_ASSIGNMENT:_
Word for word, restate each of the entries below, and drop every picture.

** Opening RECORD EXCERPTS block **

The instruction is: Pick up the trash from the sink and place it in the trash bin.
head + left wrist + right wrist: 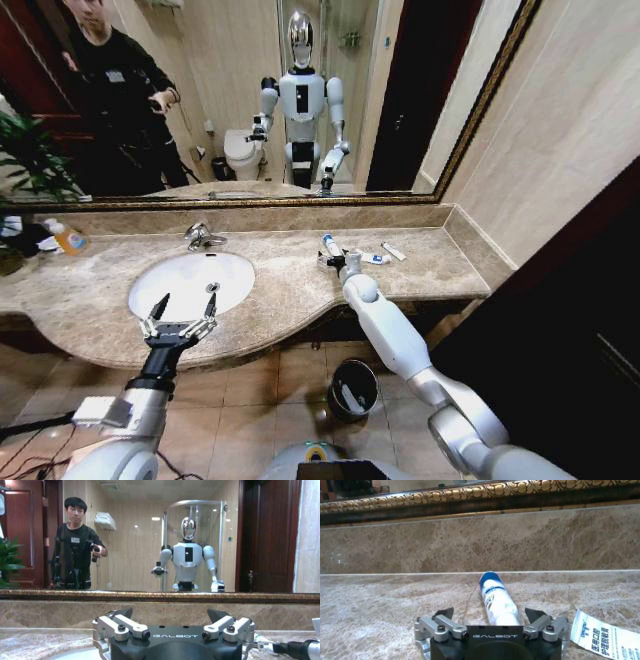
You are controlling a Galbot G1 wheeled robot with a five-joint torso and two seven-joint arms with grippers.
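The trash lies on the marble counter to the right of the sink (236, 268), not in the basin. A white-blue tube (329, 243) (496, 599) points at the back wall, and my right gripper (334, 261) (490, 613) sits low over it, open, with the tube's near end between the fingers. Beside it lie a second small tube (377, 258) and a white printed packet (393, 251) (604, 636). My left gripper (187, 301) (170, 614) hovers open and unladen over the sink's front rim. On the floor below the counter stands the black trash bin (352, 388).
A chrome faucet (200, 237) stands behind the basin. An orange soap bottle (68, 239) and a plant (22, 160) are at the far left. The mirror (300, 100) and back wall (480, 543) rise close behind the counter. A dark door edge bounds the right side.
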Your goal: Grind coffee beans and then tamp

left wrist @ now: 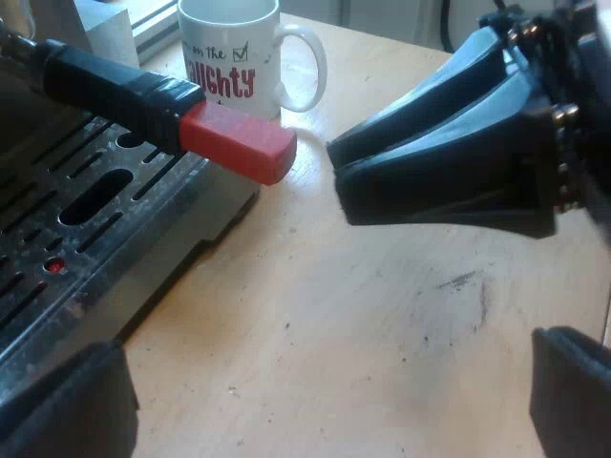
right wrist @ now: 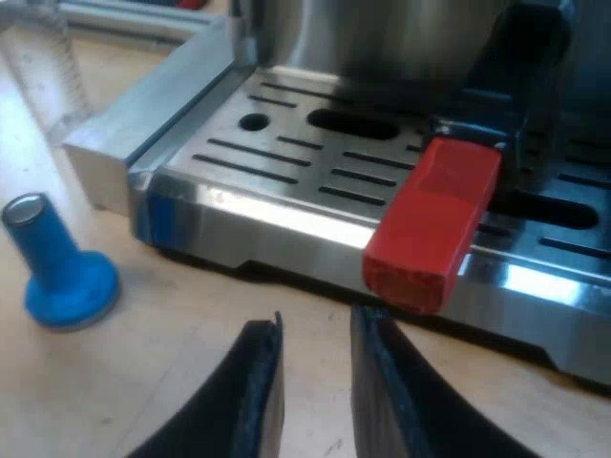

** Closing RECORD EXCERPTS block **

_FINISHED TASK:_
The instruction is: Pick up the trash from the sink and place it in the trash bin.
head + left wrist + right wrist: 
You are controlling a Galbot G1 wheeled robot with a five-joint torso and two seven-joint arms with grippers.
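The trash lies on the marble counter to the right of the sink (236, 268), not in the basin. A white-blue tube (329, 243) (496, 599) points at the back wall, and my right gripper (334, 261) (490, 613) sits low over it, open, with the tube's near end between the fingers. Beside it lie a second small tube (377, 258) and a white printed packet (393, 251) (604, 636). My left gripper (187, 301) (170, 614) hovers open and unladen over the sink's front rim. On the floor below the counter stands the black trash bin (352, 388).
A chrome faucet (200, 237) stands behind the basin. An orange soap bottle (68, 239) and a plant (22, 160) are at the far left. The mirror (300, 100) and back wall (480, 543) rise close behind the counter. A dark door edge bounds the right side.
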Your goal: Grind coffee beans and then tamp

left wrist @ now: 
right wrist @ now: 

This exercise has now been fully answered.